The features of the identified eRNAQTLs were characterized by generating a set of matched control SNPs for comparison. According to the definition in SnpEff (version 5.0, https://pcingola.github.io/SnpEff/) [26], the position distributions of eRNAQTLs and non-eRNAQTLs were classified into 11 functional categories, including 3’ untranslated region (UTR), 5’ UTR, transcription factor (TF) binding site region, gene downstream region, gene upstream region, splice region, frameshift region, sequence feature region, non-coding exon region, intronic region and intergenic region (Additional file 2: Fig. S3a). Compared with control SNPs, eRNAQTLs exhibited significant enrichment in gene upstream and downstream regions, while being depleted in intergenic and intronic regions (Fig. 1c). Consistently, these eRNAQTLs were found to cluster within a proximity of 10 kb of H3K4me1 (enhancer marker) peaks center (Additional file 2: Fig. S3b). These results indicate that the identified eRNAQTLs are highly enriched in enhancer-related features.
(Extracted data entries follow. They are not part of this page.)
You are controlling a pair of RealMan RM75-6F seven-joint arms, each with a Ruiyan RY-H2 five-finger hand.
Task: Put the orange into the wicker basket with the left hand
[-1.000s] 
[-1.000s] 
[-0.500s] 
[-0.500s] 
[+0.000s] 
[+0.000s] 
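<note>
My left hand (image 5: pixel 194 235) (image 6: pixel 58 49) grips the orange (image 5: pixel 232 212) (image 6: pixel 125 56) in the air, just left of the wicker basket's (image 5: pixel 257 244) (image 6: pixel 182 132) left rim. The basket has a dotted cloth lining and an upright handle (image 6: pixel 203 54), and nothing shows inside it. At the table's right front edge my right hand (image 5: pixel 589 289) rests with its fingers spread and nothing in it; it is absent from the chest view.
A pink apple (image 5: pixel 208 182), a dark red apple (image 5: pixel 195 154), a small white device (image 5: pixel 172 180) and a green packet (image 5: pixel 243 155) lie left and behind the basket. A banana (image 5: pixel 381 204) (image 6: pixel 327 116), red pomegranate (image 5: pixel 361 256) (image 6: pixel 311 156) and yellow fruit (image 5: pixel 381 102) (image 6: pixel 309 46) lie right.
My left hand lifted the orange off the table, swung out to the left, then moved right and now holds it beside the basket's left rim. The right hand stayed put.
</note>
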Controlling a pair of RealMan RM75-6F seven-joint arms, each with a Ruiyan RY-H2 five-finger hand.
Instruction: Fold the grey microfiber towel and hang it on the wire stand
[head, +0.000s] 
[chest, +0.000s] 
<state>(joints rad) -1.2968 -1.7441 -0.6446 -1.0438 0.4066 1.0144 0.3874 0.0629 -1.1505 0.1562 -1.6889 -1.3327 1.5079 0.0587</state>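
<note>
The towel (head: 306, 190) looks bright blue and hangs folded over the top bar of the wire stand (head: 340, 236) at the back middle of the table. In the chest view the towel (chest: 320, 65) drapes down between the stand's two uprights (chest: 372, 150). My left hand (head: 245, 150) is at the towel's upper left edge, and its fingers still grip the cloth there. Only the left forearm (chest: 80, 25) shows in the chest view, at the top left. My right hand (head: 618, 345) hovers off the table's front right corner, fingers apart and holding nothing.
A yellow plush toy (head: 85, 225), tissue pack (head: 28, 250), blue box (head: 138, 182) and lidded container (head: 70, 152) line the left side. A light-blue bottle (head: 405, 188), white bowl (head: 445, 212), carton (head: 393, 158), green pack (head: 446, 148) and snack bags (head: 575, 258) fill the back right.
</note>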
eRNAQTLs are enriched in genetic regulatory elements

Recently conducted studies have revealed that the initiation of eRNA transcription is regulated by chromatin accessibility and TFs [27, 28]. Therefore, we aimed to explore whether these eRNAQTLs could modulate eRNA expression by exerting control over epigenetic mechanisms. Using data from the ENCODE project, it was observed significant enrichment of eRNAQTLs in histone markers associated with enhancers (H3K4me1, H3K27ac) and active transcription (H3K4me2, H3K79me2, H3K9ac and DNase I hypersensitive sites), while there was a notable depletion in repressive transcription (H3K27me3; Fig. 1d; Additional file 1: Table S5). Further functional enrichment analysis of 801 transcriptional factor binding sites (TFBSs) identified 425 TFs that preferentially bound to regions surrounding eRNAQTLs (Fig. 1e; Additional file 1: Table S6). Notably, the CCCTC-binding factor (CTCF), a DNA binding factor involved in regulating 3D genome organization and transcriptional regulation, showed extensive enrichment [29]. Motif analysis also indicated the presence of CTCF within the region surrounding the eRNAQTL rs6481590-C allele in three cell lines (Additional file 2: Fig. S3c), indicating that different affinity for TFBSs may impact eRNA transcription. Additionally, among the tested set of 150 RNA binding proteins (RBPs), it was found that 73 RBPs exhibited significant enrichment (Fig. 1f; Additional file 1: Table S7), suggesting their potential roles in regulating eRNA transcription. These findings provide further insights into how epigenomic features contribute to the regulation of eRNA expression.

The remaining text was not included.